Information provided -
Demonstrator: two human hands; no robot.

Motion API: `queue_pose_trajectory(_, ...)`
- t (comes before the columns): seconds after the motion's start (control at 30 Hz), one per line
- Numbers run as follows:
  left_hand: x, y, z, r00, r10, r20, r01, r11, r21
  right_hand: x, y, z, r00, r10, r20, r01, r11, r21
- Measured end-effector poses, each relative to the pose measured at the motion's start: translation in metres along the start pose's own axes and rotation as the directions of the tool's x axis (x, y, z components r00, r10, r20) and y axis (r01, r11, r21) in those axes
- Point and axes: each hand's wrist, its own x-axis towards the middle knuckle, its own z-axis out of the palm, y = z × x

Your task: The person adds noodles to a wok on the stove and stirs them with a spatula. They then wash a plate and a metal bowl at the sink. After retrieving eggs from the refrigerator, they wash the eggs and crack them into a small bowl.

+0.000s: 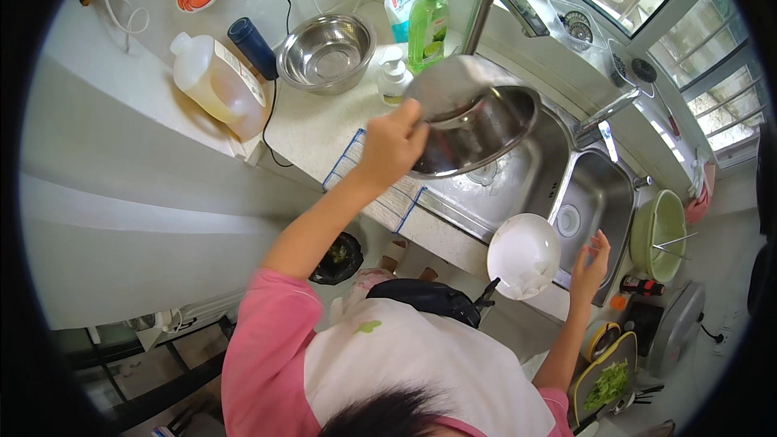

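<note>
My left hand (393, 144) grips the edge of a blurred pale grey bowl (448, 86), tilted above the sink. Right under it, a stainless steel basin (485, 133) leans at the left part of the double sink (528, 185); whether my fingers also touch its rim is hidden. At the sink's front edge sits a white bowl (516, 249) with some translucent scraps inside. My right hand (590, 264) is beside that bowl, over the smaller sink compartment (592, 194), fingers apart and holding nothing. A blue-edged cloth (391, 200) lies on the counter to the left.
Behind my left hand stand a steel colander (328, 54), a pump bottle (393, 77) and green dish soap (427, 30). A faucet (479, 18) rises behind the sink. To the right are a green tub (643, 233) and a board with chopped greens (607, 385).
</note>
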Motion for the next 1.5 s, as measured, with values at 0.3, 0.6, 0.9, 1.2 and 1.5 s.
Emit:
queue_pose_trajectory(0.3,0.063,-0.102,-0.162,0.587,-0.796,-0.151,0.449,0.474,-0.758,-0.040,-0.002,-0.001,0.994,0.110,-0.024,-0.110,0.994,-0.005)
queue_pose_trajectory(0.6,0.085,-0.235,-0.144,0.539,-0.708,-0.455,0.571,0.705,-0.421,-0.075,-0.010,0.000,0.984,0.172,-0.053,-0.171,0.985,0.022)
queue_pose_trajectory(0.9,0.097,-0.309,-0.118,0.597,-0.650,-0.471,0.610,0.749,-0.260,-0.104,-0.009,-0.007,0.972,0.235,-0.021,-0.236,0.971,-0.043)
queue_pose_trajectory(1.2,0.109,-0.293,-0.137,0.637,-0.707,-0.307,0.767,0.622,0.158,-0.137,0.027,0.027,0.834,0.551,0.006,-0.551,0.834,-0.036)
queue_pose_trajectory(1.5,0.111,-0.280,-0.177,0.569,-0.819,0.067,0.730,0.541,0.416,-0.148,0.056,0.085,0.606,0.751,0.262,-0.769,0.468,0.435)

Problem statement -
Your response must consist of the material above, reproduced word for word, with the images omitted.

Solution for this task -
Demonstrator: two human hands; no robot.

Motion API: `queue_pose_trajectory(_, ...)`
- t (comes before the columns): seconds after the motion's start (control at 30 Hz), one per line
- Numbers run as follows:
  left_hand: x, y, z, r00, r10, r20, r01, r11, r21
  right_hand: x, y, z, r00, r10, r20, r01, r11, r21
- Measured end-effector poses, each relative to the pose measured at the motion's start: translation in metres along the start pose's own axes and rotation as the directions of the tool's x axis (x, y, z components r00, r10, r20) and y axis (r01, r11, r21) in those axes
- Point and axes: each hand's wrist, its own x-axis towards the middle knuckle, its own z-axis out of the palm, y = z × x

Your task: The person adds noodles to a wok on the stove and stirs them with a spatula. They then wash a plate and a metal bowl at the sink. After retrieving eggs from the refrigerator, they wash the eggs and crack them into a small bowl.

+0.000s: 

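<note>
My left hand (393, 144) grips the edge of a blurred pale grey bowl (448, 86), tilted above the sink. Right under it, a stainless steel basin (485, 133) leans at the left part of the double sink (528, 185); whether my fingers also touch its rim is hidden. At the sink's front edge sits a white bowl (516, 249) with some translucent scraps inside. My right hand (590, 264) is beside that bowl, over the smaller sink compartment (592, 194), fingers apart and holding nothing. A blue-edged cloth (391, 200) lies on the counter to the left.
Behind my left hand stand a steel colander (328, 54), a pump bottle (393, 77) and green dish soap (427, 30). A faucet (479, 18) rises behind the sink. To the right are a green tub (643, 233) and a board with chopped greens (607, 385).
</note>
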Motion for the next 1.5 s, as measured, with values at 0.3, 0.6, 0.9, 1.2 and 1.5 s.
Emit:
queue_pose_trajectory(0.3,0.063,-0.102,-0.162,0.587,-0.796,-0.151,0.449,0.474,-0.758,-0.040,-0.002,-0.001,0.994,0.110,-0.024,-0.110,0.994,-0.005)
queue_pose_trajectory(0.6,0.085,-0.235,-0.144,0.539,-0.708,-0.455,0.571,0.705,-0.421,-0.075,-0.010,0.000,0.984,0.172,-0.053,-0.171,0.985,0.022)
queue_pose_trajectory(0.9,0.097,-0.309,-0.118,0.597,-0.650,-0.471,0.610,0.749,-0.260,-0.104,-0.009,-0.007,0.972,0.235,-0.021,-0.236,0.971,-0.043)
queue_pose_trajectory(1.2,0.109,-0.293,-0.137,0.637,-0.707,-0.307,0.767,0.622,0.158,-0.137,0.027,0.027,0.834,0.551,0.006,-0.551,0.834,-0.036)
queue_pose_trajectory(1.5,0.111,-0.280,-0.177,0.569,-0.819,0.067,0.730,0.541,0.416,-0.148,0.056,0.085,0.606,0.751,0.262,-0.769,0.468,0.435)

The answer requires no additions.